Lebih lanjut Ryan katakan langkah-langkah pencegahan yang diterapkan antara lain pengawasan ketat di Pelabuhan Tunon Taka Nunukan, peningkatan sosialisasi tentang risiko, dan konsekuensi keberangkatan ilegal, serta penguatan kerja sama dengan otoritas terkait.
“Ini dilakukan dalam rangka menjaga keamanan dan memastikan keselamatan WNI di negeri tetangga. Kami khawatir maraknya penyalahgunaan visa dan izin kerja bagi PMI di Malaysia,” kata Ryan Aditya, Senin (19/02/2024), sore.
Lanjut Ryan,”Tindakan ini kami ambil sebagai upaya proaktif untuk mencegah keberangkatan ilegal yang berpotensi menimbulkan masalah bagi WNI,” tambahnya.

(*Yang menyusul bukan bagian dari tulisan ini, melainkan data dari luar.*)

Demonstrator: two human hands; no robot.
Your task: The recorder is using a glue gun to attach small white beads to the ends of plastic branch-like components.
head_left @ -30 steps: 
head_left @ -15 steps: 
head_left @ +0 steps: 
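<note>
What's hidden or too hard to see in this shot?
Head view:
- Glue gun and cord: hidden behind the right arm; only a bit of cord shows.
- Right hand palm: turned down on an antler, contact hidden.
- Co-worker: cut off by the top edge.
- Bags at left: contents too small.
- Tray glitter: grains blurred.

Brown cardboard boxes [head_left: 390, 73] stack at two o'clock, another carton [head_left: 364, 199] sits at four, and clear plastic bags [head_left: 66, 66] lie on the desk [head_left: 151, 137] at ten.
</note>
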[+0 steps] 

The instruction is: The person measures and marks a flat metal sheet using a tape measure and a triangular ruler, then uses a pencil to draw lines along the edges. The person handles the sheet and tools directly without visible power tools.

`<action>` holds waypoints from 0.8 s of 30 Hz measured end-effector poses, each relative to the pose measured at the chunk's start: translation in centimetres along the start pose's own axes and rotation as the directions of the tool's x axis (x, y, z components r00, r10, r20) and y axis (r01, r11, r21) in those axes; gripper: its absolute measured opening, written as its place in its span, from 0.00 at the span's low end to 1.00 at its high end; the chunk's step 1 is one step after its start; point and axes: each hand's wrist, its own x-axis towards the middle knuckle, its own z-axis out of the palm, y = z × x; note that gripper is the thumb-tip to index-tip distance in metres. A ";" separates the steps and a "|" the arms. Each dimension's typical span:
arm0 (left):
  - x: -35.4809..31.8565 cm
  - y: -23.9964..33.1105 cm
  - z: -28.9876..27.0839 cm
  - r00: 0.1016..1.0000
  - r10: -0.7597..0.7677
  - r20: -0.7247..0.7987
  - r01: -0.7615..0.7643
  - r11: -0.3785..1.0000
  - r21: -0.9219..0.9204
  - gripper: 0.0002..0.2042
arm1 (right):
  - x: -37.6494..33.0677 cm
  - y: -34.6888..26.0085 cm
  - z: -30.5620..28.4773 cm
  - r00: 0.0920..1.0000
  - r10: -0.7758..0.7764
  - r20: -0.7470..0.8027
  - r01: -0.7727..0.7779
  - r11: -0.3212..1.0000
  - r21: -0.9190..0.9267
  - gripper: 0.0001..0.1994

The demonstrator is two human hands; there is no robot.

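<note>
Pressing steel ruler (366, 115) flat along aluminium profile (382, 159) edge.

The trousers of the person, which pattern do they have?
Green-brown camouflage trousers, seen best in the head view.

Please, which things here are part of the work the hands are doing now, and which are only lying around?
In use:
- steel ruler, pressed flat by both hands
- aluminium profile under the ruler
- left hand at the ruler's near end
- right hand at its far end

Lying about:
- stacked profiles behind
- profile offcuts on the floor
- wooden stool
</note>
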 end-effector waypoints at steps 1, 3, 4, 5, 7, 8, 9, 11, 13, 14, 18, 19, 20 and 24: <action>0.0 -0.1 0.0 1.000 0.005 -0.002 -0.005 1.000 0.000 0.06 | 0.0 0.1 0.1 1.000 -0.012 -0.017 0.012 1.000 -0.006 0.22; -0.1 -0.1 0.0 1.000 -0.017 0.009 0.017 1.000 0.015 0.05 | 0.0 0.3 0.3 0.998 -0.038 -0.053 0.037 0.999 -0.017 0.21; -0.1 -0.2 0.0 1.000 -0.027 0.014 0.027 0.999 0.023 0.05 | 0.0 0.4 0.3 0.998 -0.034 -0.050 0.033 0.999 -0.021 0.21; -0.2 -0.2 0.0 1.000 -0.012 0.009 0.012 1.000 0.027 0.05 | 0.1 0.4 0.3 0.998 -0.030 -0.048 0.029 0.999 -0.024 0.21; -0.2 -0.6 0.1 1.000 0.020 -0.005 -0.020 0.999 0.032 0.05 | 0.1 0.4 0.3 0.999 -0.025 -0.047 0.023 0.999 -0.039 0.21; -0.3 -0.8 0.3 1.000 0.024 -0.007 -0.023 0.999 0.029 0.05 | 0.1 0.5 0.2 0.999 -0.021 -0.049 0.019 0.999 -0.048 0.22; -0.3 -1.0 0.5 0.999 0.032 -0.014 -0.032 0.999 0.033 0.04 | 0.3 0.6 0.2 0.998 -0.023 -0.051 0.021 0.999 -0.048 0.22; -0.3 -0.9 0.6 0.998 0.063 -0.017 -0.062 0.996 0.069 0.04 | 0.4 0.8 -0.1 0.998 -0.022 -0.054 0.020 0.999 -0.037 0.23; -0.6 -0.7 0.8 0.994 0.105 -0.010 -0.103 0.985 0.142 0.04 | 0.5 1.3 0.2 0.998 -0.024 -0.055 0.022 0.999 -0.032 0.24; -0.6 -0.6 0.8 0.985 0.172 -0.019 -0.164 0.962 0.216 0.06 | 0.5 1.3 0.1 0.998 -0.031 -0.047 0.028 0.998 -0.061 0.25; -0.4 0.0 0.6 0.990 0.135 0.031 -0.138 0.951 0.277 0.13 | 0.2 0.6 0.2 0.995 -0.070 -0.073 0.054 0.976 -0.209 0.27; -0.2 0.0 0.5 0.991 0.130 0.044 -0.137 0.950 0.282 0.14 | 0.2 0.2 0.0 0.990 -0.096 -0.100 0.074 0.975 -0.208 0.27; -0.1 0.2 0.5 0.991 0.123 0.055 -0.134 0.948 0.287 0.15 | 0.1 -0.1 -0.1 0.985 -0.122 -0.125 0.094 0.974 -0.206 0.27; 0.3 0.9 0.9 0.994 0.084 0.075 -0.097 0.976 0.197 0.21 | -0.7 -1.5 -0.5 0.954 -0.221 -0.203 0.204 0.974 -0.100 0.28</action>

Menurutnya, tindakan pencegahan yang dilakukan Imigrasi Nunukan sejalan dengan arahan Direktur Jenderal Imigrasi nomor IMI-GR.01.01.0178 tentang Penerbitan Paspor RI ke Negara Tujuan PMI.
“Dalam surat Direktur Jenderal Imigrasi ditekankan kepada petugas Imigrasi untuk melakukan profiling pemohon paspor khususnya yang berjenis kelamin wanita berusia antara 17 tahun sampai 45 tahun. Khususnya yang bertujuan ke Malaysia atau negara lain tujuan PMI atau yang diduga sebagai PMI non prosedural,” ucap Ryan.
Sesuai data yang dirilis oleh Kantor Imigrasi Nunukan penolakan keberangkatan WNI ke Tawau, Malaysia, selama Januari berjumlah 45 orang (34 laki-laki dan 11 perempuan).Sementara itu pada Februari 2024 ada sebanyak 12 orang (9 laki-laki dan 3 perempuan). Sedangkan untuk penolakan permohonan paspor pada Januari 2024 sebanyak 41 orang (25 laki-laki dan 16 perempuan).
Pada Februari 2024 ada sebanyak 9 orang (5 laki-laki dan 4 perempuan).
Ryan mengingatkan kepada masyarakat yang ingin bekerja ke luar negeri sebagai PMI tanpa izin kerja yang sah merupakan pelanggaran hukum.
“Masyarakat diimbau untuk menggunakan jalur resmi dan mematuhi prosedur yang berlaku untuk memastikan keselamatan dan hak-hak mereka terlindungi di negara tujuan,” ungkapnya.